__TASK GOAL__. Exactly the lines below from the one with "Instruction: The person" up to and including the one with "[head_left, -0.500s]" make up the answer, with nothing else added.

__MATERIALS PROVIDED__.

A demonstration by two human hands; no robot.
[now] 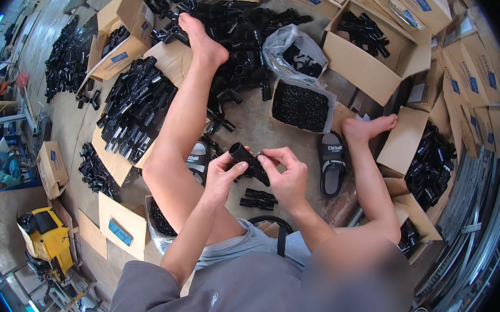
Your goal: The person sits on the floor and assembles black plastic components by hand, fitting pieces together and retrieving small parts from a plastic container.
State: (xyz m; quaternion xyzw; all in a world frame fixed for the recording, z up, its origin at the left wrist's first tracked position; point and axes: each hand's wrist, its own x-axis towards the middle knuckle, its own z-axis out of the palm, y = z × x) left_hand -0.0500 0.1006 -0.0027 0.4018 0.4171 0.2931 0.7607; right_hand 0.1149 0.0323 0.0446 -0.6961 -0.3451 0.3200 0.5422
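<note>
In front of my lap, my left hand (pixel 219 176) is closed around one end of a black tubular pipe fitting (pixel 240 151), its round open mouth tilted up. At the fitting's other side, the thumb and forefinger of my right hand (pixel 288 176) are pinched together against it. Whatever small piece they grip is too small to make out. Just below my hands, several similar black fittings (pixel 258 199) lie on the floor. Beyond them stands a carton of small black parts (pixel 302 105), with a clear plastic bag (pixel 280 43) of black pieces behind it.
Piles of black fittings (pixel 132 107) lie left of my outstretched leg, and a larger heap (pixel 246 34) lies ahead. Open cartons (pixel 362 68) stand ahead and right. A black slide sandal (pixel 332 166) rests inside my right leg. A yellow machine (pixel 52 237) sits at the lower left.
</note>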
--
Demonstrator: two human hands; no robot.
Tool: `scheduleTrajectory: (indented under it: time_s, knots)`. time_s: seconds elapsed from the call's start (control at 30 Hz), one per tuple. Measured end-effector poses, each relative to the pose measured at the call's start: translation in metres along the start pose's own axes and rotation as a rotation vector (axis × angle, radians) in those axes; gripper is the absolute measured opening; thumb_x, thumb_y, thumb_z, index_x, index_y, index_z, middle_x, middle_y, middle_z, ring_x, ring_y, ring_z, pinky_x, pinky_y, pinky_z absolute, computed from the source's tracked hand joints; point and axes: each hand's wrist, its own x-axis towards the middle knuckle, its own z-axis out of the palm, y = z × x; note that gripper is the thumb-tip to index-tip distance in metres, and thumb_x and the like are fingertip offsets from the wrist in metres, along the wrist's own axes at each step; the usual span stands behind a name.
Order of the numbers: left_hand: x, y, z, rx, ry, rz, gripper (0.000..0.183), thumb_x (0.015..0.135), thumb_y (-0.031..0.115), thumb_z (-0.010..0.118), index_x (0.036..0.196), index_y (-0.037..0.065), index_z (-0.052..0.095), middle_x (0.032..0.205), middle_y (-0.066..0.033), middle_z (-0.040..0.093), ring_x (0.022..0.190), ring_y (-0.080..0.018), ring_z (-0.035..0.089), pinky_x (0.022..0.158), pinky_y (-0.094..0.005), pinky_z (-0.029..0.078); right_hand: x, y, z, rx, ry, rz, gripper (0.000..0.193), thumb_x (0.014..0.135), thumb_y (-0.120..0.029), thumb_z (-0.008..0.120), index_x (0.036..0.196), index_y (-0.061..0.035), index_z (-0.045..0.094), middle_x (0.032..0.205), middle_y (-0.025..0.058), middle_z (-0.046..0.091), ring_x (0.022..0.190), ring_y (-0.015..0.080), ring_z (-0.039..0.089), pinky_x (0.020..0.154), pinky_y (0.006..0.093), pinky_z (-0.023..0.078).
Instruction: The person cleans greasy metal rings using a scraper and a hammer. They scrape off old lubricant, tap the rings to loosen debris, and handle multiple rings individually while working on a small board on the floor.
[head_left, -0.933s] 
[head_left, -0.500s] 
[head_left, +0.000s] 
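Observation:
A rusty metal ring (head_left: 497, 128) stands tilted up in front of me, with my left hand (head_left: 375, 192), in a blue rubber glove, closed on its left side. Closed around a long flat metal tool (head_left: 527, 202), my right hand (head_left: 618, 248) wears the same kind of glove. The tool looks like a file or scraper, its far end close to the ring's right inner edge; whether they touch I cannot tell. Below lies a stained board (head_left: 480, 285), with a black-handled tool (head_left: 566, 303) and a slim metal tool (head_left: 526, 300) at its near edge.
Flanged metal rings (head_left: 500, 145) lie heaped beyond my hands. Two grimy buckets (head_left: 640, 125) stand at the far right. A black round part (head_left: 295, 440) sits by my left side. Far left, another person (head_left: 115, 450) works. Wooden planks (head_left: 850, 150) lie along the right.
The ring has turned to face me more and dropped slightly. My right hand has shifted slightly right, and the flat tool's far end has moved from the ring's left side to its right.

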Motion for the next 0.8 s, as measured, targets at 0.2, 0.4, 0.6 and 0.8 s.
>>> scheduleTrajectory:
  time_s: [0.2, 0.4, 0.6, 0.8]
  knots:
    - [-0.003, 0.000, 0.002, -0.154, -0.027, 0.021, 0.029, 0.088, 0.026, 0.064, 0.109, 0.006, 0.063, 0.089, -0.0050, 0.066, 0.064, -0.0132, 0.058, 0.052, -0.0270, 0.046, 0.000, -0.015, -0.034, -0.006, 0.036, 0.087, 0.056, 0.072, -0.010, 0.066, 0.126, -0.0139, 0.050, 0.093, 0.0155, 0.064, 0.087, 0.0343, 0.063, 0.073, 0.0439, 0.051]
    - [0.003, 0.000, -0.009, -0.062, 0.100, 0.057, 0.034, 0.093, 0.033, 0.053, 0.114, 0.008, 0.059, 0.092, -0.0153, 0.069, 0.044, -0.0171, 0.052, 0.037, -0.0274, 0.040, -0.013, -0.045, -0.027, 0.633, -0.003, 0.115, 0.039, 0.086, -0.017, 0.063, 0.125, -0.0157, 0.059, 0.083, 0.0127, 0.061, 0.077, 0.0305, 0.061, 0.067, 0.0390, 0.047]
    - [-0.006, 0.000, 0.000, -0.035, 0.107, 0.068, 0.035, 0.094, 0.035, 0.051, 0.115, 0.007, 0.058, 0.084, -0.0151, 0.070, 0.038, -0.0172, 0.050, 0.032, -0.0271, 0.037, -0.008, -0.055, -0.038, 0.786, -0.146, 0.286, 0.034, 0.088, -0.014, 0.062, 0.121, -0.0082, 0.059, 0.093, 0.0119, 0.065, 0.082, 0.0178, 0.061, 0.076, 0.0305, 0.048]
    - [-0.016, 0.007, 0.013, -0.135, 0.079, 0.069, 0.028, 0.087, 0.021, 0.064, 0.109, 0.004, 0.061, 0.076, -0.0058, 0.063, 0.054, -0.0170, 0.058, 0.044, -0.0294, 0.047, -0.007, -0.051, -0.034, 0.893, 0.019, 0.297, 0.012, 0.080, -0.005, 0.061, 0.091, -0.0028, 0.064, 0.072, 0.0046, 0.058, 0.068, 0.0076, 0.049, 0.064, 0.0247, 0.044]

__RESULT FOR THIS EXERCISE__.
Instruction: The person cleans greasy metal rings using a scraper and a hammer. They scrape off old lubricant, tap the rings to loosen debris, and handle multiple rings individually while working on a small board on the floor.
[head_left, -0.933s] 
[head_left, -0.500s] 

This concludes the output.